Rekruten an der Adria

■ Auch Wehrpflichtige müssen am umstrittenen Einsatz der „Bayern“ vor Ex-Jugoslawien teilnehmen

Bonn (taz) — Auch Wehrpflichtige sind mit von der Partie, beim hochumstrittenen Embargo-Überwachungseinsatz des Zerstörers „Bayern“. Jeder der 96, meint die SPD, sollte das Recht haben, das in der Adria kreuzende Schiff zu verlassen. Doch wer meint, die Bundesregierung könnte sich diesem praktischen Vorschlag anschließen, der irrt. Wenn um Prinzipien und Grundsätze gekämpft wird, dann auch mit aller Konsequenz. Bundesverteidigungsminister Volker Rühe lehnte einen Austausch rundweg ab. Und auch Wolfgang Schäuble, Fraktionsvorsitzender von CDU/CSU fand in der Westdeutschen Allgemeinen Zeitung, daß es richtig sei, Wehrpflichtige am Einsatz zu beteiligen. Schließlich sei die Bundeswehr „eine Armee“, eine Teilung in Wehrpflichtige und Berufssoldaten nicht zulässig. Nach dieser Klarstellung führte Schäuble, wie dieser Tage üblich, das Grundgesetz an — und verwies auf das Recht der Kriegsdienstverweigerung, das auch eingezogenen Soldaten zustünde.

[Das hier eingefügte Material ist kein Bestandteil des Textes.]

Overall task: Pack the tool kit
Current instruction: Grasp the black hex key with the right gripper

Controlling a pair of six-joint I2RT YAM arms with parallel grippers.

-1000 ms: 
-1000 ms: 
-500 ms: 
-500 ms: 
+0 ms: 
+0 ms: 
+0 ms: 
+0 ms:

Statt pragmatischer Verständigung auf einen konkreten Schritt bot die Fahrt der Bayern vielmehr neuen Stoff für eine alte Grundsatzdiskussion. Vielleicht Abschaffung der Wehrpflicht und doch lieber eine Berufsarmee? Fraktionsübergreifend nutzen Anhänger dieser Idee die Gunst der Stunde. Wolfgang von Geldern (CDU) meinte im Express, das würde die Einsatzmöglichkeiten außerhalb des Nato-Gebiets erweitern. Benno Zierer (CSU) vertraute demselben Blatt die Erkenntnis an, daß die großen Gefahren aus dem Osten vorbei seien. Deutschland brauche eine Armee von 250.000 Zeitsoldaten. „Kleine, mobile Einheiten“, die gut ausgebildet und ausgerüstet seien, wünscht sich Jürgen Koppelin (FDP), um künftig die Aufgaben im Rahmen der UNO zu erfüllen. Auch Horst Niggemeier (SPD) neigt zur Berufsarmee, denn eine Freiwilligen-Armee könne leichter außerhalb des Nato-Gebiets eingesetzt werden.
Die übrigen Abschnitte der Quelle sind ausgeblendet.